Found out later he scored me "2/5".

Alright, cool.

kiitos 6 days ago | parent [-]

"big o" usually refers to algorithmic complexity, which is something entirely orthogonal to all of the dimensions you mentioned

obviously all of this stuff matters in the end but big-o comes before all of those other things

nomel 3 days ago | parent [-]

> but big-o comes before all of those other things

If you're attempting to quantify algorithmic scalability with big-o, without those in mind, you'll often be wrong. There was a great post here a few years ago going into this, and how memory access "complexity" is what usually matters, and what dominantly shapes the scalability curve. It had nice examples showing how the expected big-o scalability curves were often completely wrong, outside of toys.
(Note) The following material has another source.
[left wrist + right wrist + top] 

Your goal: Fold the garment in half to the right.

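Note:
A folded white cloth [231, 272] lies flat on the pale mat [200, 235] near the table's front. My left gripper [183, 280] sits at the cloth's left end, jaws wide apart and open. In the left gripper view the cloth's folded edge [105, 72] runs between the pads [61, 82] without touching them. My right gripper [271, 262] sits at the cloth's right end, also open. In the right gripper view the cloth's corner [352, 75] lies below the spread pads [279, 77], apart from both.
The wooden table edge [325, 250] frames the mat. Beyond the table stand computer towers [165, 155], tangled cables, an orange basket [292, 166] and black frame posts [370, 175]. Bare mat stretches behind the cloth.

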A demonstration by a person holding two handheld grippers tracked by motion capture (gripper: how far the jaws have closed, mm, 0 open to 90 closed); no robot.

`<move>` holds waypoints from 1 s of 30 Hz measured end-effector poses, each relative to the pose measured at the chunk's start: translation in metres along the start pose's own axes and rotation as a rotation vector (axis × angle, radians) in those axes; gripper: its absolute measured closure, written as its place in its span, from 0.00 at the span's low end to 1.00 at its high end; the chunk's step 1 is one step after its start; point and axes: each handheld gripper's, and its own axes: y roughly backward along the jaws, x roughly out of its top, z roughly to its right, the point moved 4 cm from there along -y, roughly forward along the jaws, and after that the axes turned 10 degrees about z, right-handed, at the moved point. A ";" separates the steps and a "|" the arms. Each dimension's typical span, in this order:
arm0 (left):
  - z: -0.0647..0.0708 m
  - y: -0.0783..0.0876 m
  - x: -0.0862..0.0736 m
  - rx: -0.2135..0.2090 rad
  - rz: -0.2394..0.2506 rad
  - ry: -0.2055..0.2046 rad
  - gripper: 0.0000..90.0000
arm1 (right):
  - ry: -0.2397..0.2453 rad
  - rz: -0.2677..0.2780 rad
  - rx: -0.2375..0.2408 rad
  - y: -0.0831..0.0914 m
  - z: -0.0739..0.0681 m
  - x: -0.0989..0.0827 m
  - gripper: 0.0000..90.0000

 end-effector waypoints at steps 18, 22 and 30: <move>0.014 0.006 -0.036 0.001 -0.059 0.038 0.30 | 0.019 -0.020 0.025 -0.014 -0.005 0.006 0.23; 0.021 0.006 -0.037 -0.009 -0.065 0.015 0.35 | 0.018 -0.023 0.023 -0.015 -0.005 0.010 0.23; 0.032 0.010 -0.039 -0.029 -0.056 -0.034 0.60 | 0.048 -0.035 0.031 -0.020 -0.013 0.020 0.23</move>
If you're not trying to quantify algorithmic scalability with big-o, then have fun coming up with a fun collection of symbols to put next to your code, and petting your spherical cow!

kiitos 2 days ago | parent [-]

algorithmic complexity is 100% absolutely orthogonal to the stuff you've mentioned

what you're describing is something different than big-o, in the sense that is commonly understood, and what your interviewer almost certainly intended

I understand what you're describing and talking about but it's not big-o

I would guess that you haven't had any kind of formal cs education? no shade but like there are some important topics covered in those curriculums

nomel a day ago | parent [-]

I have. I understand big-o, I understand that it’s just algorithmic complexity. I understand big-o is not a performance scaling model, because algorithms run on real hardware. That's fine. Some people enjoy petting spherical cows, and some people work with the nuances of reality. That's also fine.